やはり断ろうと世川が考えたところで、その思案を察したのか宮田は「あ、違うからな」と口を開いた。
「いや、ごめんごめん。かなりびっくりしてさ。あいつもさぁ、まず俺に相談してくれればいいのにって思っただけで」
宮田はいつものように明るい笑みを浮かべて、おめでとう。と言った。
「意外と相性いいかもな。世川も新島も、良い奴だし、優しいし」
その言葉に反射的に謙遜で返すと、宮田は「ほら、そういうとこも」と揶揄う。
世川は拍子抜けした。しかし、もちろん彼の言葉を完全に信じたわけではなかった。きっと、手放しで喜べない理由があるのだ。しかしそれを問いただしたところで教えてくれるとも思えなかったし、そこまで踏み込んでいいものかもわからない。そういえば、山形が以前、新島を気にしていた。そういうところに気を回してくれていたのかもしれない。
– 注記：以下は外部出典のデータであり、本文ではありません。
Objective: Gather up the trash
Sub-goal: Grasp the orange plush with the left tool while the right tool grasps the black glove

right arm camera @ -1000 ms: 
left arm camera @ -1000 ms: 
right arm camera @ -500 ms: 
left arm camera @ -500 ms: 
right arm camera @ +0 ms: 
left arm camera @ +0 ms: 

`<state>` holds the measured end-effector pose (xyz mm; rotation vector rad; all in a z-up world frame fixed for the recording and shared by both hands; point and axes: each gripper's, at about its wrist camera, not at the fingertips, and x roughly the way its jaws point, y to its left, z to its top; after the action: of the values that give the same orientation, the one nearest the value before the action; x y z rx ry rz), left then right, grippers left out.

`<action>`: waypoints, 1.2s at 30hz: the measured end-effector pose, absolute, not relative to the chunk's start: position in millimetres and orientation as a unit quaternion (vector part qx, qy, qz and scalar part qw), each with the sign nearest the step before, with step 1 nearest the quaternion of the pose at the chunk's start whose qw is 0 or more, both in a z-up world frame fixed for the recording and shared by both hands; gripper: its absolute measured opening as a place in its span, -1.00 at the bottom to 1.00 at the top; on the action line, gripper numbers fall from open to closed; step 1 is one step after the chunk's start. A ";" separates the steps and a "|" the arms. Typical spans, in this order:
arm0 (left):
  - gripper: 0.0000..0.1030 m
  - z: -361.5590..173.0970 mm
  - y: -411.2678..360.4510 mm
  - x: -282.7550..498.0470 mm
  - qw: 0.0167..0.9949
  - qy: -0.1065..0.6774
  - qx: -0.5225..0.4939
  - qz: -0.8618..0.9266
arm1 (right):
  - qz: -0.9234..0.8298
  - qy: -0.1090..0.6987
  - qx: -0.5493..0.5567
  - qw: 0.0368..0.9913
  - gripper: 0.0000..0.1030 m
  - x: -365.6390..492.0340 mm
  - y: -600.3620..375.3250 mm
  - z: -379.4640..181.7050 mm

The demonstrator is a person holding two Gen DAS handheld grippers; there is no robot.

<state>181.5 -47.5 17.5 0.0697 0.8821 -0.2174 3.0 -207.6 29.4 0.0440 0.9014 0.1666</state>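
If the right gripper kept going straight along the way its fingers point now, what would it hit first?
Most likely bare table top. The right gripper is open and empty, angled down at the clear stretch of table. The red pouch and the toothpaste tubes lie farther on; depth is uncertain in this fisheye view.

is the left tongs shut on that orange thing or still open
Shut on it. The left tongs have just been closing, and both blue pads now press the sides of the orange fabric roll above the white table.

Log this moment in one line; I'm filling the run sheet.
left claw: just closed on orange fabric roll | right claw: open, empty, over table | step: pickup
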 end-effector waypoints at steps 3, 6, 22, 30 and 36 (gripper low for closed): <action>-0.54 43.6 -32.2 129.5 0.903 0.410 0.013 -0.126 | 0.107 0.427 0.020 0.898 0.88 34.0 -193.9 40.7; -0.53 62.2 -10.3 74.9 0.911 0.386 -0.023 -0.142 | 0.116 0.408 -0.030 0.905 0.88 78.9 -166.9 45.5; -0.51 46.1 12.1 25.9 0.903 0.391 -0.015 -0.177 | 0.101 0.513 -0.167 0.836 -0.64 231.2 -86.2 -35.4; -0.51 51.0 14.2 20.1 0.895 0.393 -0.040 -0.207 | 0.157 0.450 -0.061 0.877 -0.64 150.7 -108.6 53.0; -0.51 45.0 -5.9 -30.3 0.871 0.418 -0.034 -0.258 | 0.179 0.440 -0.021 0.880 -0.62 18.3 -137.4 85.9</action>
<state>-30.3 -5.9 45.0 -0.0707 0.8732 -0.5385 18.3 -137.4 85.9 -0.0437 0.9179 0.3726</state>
正解に辿り着けるわけのない思案を巡らせながら宮田と当たり障りのない会話をして、午後の講義があるからと別れた。
以前山形が宮田に「新島のことを好きか」と問うた時、宮田は可笑しそうに笑っていたはずだ。あれが演技とは到底思えなかった。宮田は新島のことをどう思っていて、それから新島も宮田のことをどう思っているのだろうか。二人はどういう関係で、いつからの付き合いなのだろうか。新島に会ったら少しだけ聞いてみようかと思ったが、その日は新島に会うことのないままバイトに行かなければならない時間が来て、世川はひっかかりを抱えたまま大学を出た。
夜勤組と交代をしてタイムカードを切り、従業員用の裏口から店を出る。倉持がいるのではないかと灰皿が設置されている辺りを見ても、人影はなかった。
今日のシフトメンバーは、ベテラン高校生と、世川と同時期に入った大学生の青年といういつもの顔ぶれだけだった。二人は倉持という男が意外と気さくで面白い人間だとはまだ知らないようで、倉持が次にこの店舗に来るのはいつだろうかと話を振る世川に対し、「一生来なくて良い」と声を揃えて言った。勿体ないなと世川は思ったが、この二人がいずれ倉持の本性を知った時に自分と同じくらい驚いてほしいと思い、倉持の堅物で嫌味なイメージを削ぐ話はしないでおこうと思った。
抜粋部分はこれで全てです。